── Source data

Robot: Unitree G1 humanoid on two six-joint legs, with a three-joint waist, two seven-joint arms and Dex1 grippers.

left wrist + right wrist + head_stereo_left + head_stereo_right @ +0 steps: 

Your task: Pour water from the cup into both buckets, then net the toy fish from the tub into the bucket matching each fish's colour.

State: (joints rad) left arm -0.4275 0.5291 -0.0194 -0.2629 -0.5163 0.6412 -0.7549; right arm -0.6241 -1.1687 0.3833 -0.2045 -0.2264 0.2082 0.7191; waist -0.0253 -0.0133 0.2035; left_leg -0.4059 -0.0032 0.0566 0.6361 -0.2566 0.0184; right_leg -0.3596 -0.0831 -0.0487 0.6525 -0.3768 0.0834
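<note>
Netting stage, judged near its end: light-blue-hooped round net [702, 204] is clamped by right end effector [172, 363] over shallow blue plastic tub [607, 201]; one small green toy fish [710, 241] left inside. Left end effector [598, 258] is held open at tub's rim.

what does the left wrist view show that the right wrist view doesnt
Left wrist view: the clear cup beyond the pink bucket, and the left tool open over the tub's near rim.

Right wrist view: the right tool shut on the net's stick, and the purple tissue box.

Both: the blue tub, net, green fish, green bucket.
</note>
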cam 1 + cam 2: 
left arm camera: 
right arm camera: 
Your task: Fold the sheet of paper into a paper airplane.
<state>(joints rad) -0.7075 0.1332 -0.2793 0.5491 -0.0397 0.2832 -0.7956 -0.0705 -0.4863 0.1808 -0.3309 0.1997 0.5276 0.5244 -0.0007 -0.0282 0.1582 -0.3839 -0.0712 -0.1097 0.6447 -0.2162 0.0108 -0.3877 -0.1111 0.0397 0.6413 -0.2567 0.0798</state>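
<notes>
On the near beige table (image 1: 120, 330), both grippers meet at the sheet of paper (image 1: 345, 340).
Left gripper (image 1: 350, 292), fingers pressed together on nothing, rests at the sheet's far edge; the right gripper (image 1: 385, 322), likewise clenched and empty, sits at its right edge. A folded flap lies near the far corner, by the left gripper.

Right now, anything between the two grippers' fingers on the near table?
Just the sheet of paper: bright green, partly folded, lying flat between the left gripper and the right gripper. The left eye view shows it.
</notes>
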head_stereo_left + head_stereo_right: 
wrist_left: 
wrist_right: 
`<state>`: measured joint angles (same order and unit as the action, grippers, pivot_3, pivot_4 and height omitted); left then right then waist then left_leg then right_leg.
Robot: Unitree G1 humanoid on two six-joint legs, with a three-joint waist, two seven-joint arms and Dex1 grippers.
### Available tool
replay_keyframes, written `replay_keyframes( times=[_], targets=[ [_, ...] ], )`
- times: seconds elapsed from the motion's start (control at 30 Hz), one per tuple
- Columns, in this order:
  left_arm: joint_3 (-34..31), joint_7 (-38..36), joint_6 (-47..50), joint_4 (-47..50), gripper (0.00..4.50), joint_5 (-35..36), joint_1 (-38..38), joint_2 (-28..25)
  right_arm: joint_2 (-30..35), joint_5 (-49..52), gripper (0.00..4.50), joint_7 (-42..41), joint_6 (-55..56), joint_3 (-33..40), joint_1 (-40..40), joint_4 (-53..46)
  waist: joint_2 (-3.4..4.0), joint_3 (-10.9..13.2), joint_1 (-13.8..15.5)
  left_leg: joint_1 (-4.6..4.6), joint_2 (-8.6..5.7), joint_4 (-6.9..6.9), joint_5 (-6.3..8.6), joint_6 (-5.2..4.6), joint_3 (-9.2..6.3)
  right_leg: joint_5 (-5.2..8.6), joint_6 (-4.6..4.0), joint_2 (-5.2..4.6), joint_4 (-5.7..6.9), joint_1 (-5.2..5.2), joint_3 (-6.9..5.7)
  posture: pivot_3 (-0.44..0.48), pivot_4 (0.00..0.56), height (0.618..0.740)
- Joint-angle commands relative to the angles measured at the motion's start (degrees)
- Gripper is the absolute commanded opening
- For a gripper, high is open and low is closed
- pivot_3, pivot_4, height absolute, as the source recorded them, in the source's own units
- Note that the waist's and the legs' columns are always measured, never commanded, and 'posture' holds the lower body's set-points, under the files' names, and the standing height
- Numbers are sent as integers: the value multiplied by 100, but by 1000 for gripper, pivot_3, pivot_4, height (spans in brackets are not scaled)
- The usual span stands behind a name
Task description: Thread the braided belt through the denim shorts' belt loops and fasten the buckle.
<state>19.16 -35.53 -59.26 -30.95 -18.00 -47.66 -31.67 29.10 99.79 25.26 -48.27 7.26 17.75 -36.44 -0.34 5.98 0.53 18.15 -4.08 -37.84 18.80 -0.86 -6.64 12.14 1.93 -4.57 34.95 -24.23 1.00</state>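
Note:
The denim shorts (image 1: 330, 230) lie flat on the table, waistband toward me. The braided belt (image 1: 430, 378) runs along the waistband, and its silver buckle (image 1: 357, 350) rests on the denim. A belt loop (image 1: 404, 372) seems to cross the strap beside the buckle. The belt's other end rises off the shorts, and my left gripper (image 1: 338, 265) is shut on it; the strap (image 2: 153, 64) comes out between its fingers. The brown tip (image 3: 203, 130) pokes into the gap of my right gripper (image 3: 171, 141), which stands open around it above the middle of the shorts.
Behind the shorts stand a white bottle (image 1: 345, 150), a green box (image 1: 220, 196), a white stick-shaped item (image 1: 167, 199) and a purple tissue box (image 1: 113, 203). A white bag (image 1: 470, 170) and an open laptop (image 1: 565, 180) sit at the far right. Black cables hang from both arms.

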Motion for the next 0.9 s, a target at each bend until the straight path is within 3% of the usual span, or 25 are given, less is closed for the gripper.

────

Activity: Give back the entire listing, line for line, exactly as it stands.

Task solution:
Robot: Unitree G1 humanoid on two six-joint legs, with a three-joint waist, two seven-joint arms and Dex1 grippers.

left wrist + right wrist + head_stereo_left + head_stereo_right @ +0 steps: 

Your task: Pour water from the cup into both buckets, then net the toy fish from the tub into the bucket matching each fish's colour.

State: (joints rad) left arm -0.4275 0.5291 -0.0194 -0.2629 -0.5163 0.6412 -0.7549; right arm -0.6241 -1.1687 0.3833 -0.2045 -0.2264 0.2082 0.7191; waist -0.0253 -0.0133 0.2035; left_leg -0.4059 -0.0032 0.0566 0.6361 -0.2566 0.0184; right_leg -0.3596 -0.0831 -0.0487 0.6525 -0.3768 0.0834
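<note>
Netting stage, judged near its end: light-blue-hooped round net [702, 204] is clamped by right end effector [172, 363] over shallow blue plastic tub [607, 201]; one small green toy fish [710, 241] left inside. Left end effector [598, 258] is held open at tub's rim.

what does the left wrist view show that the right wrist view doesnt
Left wrist view: the clear cup beyond the pink bucket, and the left tool open over the tub's near rim.

Right wrist view: the right tool shut on the net's stick, and the purple tissue box.

Both: the blue tub, net, green fish, green bucket.
</note>
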cam 1 + cam 2: 
left arm camera: 
right arm camera: 
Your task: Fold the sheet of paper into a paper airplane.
<state>(joints rad) -0.7075 0.1332 -0.2793 0.5491 -0.0397 0.2832 -0.7956 -0.0705 -0.4863 0.1808 -0.3309 0.1997 0.5276 0.5244 -0.0007 -0.0282 0.1582 -0.3839 -0.0712 -0.1097 0.6447 -0.2162 0.0108 -0.3877 -0.1111 0.0397 0.6413 -0.2567 0.0798</state>
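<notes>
On the near beige table (image 1: 120, 330), both grippers meet at the sheet of paper (image 1: 345, 340).
Left gripper (image 1: 350, 292), fingers pressed together on nothing, rests at the sheet's far edge; the right gripper (image 1: 385, 322), likewise clenched and empty, sits at its right edge. A folded flap lies near the far corner, by the left gripper.

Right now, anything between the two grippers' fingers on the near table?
Just the sheet of paper: bright green, partly folded, lying flat between the left gripper and the right gripper. The left eye view shows it.
</notes>
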head_stereo_left + head_stereo_right: 
wrist_left: 
wrist_right: 
`<state>`: measured joint angles (same order and unit as the action, grippers, pivot_3, pivot_4 and height omitted); left then right then waist then left_leg then right_leg.
Robot: Unitree G1 humanoid on two six-joint legs, with a three-joint waist, two seven-joint arms and Dex1 grippers.
### Available tool
replay_keyframes, written `replay_keyframes( times=[_], targets=[ [_, ...] ], )`
- times: seconds elapsed from the motion's start (control at 30 Hz), one per tuple
- Columns, in this order:
  left_arm: joint_3 (-34..31), joint_7 (-38..36), joint_6 (-47..50), joint_4 (-47..50), gripper (0.00..4.50), joint_5 (-35..36), joint_1 (-38..38), joint_2 (-28..25)
  right_arm: joint_2 (-30..35), joint_5 (-49..52), gripper (0.00..4.50), joint_7 (-42..41), joint_6 (-55..56), joint_3 (-33..40), joint_1 (-40..40), joint_4 (-53..46)
  waist: joint_2 (-3.4..4.0), joint_3 (-10.9..13.2), joint_1 (-13.8..15.5)
  left_leg: joint_1 (-4.6..4.6), joint_2 (-8.6..5.7), joint_4 (-6.9..6.9), joint_5 (-6.3..8.6), joint_6 (-5.2..4.6), joint_3 (-9.2..6.3)
  right_leg: joint_5 (-5.2..8.6), joint_6 (-4.6..4.0), joint_2 (-5.2..4.6), joint_4 (-5.7..6.9), joint_1 (-5.2..5.2), joint_3 (-6.9..5.7)
  posture: pivot_3 (-0.44..0.48), pivot_4 (0.00..0.56), height (0.618..0.740)
- Joint-angle commands relative to the angles measured at the motion's start (degrees)
- Gripper is the absolute commanded opening
- For a gripper, high is open and low is closed
- pivot_3, pivot_4, height absolute, as the source recorded them, in the source's own units
- Note that the waist's and the legs' columns are always measured, never commanded, and 'posture' holds the lower body's set-points, under the files' names, and the standing height
- Numbers are sent as integers: the value multiplied by 100, but by 1000 for gripper, pivot_3, pivot_4, height (spans in brackets are not scaled)
- The usual span stands behind a name
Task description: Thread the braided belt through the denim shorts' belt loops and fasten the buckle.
<state>19.16 -35.53 -59.26 -30.95 -18.00 -47.66 -31.67 29.10 99.79 25.26 -48.27 7.26 17.75 -36.44 -0.34 5.98 0.53 18.15 -4.08 -37.84 18.80 -0.86 -6.64 12.14 1.93 -4.57 34.95 -24.23 1.00</state>
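Note:
The denim shorts (image 1: 330, 230) lie flat on the table, waistband toward me. The braided belt (image 1: 430, 378) runs along the waistband, and its silver buckle (image 1: 357, 350) rests on the denim. A belt loop (image 1: 404, 372) seems to cross the strap beside the buckle. The belt's other end rises off the shorts, and my left gripper (image 1: 338, 265) is shut on it; the strap (image 2: 153, 64) comes out between its fingers. The brown tip (image 3: 203, 130) pokes into the gap of my right gripper (image 3: 171, 141), which stands open around it above the middle of the shorts.
Behind the shorts stand a white bottle (image 1: 345, 150), a green box (image 1: 220, 196), a white stick-shaped item (image 1: 167, 199) and a purple tissue box (image 1: 113, 203). A white bag (image 1: 470, 170) and an open laptop (image 1: 565, 180) sit at the far right. Black cables hang from both arms.
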
Motion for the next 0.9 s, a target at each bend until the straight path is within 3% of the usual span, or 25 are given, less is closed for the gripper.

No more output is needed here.